> _What to produce_:
Go through the data below and return each line where the string "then" appears.
§ §
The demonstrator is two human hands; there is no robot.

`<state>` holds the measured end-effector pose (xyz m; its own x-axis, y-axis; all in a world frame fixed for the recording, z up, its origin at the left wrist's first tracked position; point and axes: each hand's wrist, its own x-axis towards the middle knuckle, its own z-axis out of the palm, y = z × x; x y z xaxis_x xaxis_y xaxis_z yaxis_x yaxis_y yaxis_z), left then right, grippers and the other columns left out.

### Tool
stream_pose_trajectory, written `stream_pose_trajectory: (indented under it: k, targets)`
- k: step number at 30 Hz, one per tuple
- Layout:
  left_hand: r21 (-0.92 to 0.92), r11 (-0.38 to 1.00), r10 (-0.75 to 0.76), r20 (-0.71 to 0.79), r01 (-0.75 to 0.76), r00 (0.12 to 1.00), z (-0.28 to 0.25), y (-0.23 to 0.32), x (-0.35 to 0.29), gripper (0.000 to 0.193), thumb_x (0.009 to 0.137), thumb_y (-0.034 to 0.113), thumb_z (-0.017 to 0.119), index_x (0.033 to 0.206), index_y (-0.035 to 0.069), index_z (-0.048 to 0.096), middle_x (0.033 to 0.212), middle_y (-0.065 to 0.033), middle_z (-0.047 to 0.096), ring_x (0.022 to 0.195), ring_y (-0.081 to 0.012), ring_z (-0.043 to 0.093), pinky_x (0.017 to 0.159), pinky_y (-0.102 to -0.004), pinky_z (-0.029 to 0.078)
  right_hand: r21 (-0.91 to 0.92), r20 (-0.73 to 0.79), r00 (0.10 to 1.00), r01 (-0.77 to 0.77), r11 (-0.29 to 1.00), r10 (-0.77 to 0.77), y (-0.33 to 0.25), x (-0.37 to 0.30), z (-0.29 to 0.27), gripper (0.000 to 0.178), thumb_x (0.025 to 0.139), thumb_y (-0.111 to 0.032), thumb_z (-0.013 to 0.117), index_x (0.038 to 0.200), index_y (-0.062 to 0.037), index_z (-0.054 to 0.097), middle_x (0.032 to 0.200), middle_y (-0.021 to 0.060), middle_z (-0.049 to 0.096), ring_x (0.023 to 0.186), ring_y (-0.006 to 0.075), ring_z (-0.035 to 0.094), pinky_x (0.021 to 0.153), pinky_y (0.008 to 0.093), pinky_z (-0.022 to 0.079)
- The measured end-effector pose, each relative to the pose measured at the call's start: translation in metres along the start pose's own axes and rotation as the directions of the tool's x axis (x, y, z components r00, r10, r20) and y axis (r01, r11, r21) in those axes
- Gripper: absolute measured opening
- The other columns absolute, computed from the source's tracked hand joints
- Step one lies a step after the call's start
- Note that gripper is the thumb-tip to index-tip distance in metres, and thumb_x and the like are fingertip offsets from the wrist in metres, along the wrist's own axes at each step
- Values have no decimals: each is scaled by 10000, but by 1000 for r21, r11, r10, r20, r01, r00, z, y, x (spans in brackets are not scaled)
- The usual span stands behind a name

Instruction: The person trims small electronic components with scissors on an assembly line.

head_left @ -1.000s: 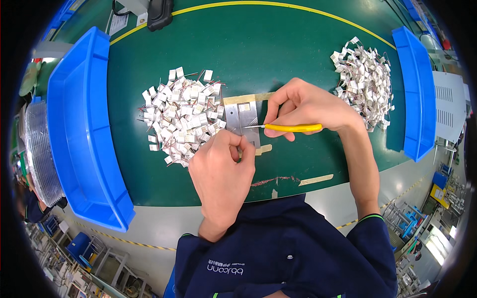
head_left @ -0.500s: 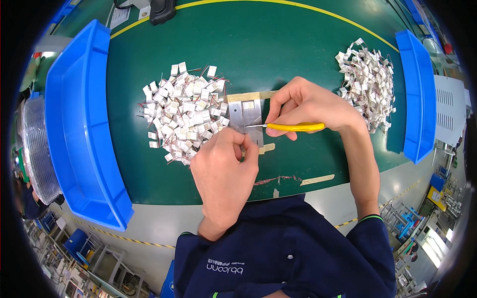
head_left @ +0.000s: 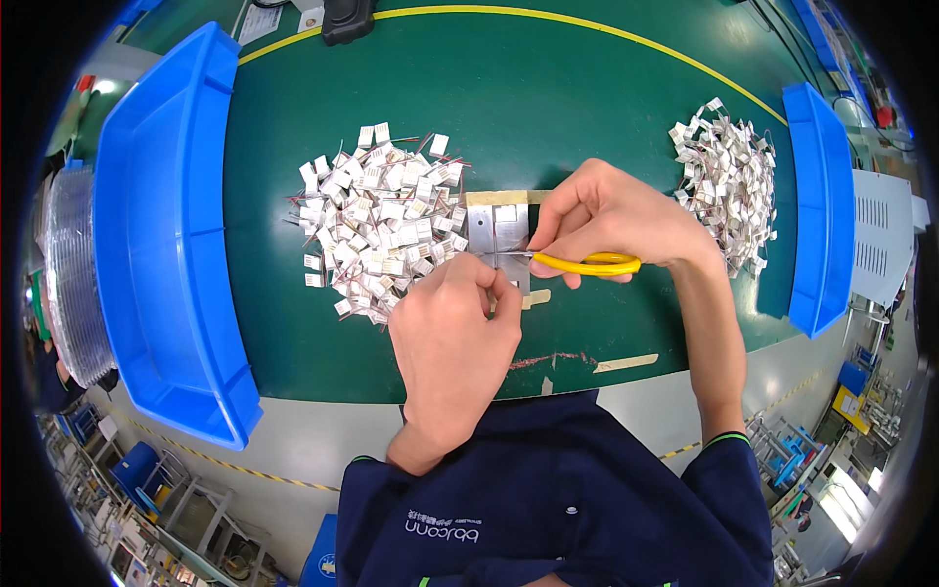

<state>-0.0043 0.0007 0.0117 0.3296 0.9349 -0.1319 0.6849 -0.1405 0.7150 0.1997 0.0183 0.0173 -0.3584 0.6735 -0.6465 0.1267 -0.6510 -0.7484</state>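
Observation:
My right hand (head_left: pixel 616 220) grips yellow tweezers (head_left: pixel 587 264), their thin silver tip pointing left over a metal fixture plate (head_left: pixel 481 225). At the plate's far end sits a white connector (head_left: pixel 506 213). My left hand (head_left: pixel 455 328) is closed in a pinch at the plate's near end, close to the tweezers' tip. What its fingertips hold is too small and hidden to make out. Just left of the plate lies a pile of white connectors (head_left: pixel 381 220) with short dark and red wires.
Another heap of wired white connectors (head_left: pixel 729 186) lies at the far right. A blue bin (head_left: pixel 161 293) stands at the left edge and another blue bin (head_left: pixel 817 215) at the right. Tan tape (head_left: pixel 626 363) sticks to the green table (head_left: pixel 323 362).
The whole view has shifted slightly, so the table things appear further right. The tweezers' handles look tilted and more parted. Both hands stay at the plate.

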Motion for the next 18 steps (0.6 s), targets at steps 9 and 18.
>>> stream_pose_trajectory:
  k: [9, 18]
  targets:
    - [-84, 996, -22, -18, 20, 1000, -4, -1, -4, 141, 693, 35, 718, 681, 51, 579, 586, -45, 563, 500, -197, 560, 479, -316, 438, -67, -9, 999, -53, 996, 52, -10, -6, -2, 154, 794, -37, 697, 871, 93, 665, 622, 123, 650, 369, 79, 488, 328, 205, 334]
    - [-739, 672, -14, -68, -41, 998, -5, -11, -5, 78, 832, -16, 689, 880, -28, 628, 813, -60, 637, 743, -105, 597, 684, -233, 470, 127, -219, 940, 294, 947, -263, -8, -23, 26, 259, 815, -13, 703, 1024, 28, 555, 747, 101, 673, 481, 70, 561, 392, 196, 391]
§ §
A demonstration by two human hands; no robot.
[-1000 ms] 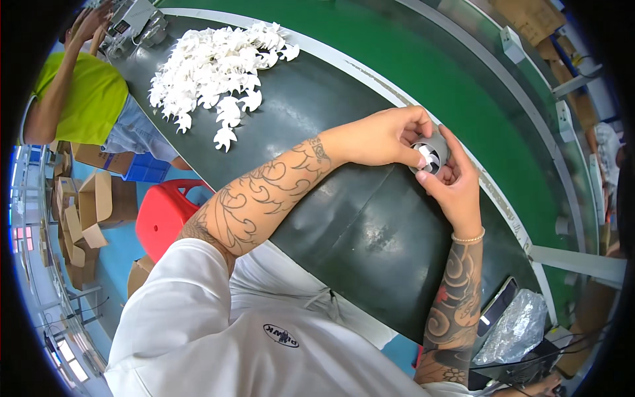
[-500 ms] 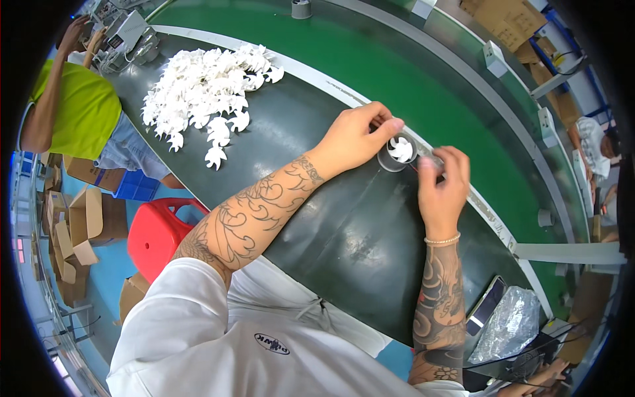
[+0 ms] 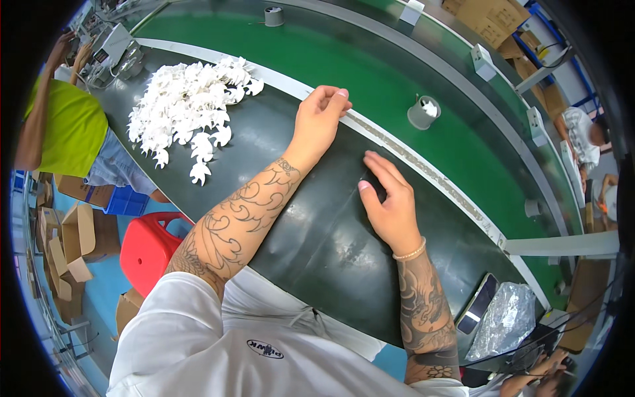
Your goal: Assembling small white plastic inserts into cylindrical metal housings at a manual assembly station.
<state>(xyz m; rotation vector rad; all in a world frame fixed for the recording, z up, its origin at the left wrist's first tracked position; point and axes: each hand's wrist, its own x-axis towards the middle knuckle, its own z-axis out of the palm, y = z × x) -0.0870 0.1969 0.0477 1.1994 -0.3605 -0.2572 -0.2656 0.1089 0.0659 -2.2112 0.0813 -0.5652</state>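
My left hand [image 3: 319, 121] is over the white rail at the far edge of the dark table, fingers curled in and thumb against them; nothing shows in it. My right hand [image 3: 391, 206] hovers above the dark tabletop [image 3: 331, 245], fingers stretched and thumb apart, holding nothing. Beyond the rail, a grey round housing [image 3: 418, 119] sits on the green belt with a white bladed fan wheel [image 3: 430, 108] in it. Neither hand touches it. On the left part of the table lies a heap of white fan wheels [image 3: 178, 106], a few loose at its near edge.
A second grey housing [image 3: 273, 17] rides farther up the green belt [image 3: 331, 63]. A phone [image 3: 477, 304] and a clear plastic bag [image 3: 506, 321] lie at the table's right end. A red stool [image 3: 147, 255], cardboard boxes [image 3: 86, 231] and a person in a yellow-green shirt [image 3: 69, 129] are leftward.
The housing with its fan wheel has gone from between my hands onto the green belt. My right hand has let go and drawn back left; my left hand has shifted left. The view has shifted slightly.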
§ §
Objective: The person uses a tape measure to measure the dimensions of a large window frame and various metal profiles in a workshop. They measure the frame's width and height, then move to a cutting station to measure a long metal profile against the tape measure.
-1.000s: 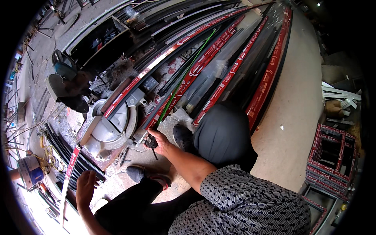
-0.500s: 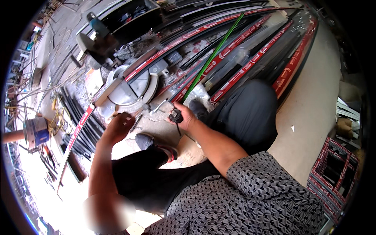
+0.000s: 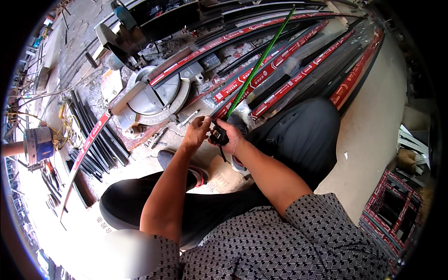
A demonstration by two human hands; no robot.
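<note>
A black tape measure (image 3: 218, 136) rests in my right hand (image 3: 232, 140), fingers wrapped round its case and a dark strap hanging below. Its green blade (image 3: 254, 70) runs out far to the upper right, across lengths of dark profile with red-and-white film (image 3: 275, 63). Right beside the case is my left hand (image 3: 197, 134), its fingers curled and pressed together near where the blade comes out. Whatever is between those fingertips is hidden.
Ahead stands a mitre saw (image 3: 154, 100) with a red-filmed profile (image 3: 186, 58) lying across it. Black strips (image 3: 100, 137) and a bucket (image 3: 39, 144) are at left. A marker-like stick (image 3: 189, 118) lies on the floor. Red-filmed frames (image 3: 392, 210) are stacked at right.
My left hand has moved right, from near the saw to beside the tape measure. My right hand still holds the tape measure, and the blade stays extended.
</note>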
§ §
> _Answer to the problem_:
`<state>` holds the measured end-effector pose (xyz m; its own x-axis, y-axis; all in a world frame fixed for the recording, z up, its origin at the left wrist's first tracked position; point and axes: each hand's wrist, its own x-axis towards the middle knuckle, its own z-axis out of the palm, y = z × x; x y z xaxis_x xaxis_y xaxis_z yaxis_x yaxis_y yaxis_z), left then right, grippers and the other columns left out.
Objective: The person uses a tape measure to measure the dimensions of a large window frame and various metal profiles in a workshop. They measure the frame's width and height, then move to a cutting station to measure a long metal profile against the tape measure.

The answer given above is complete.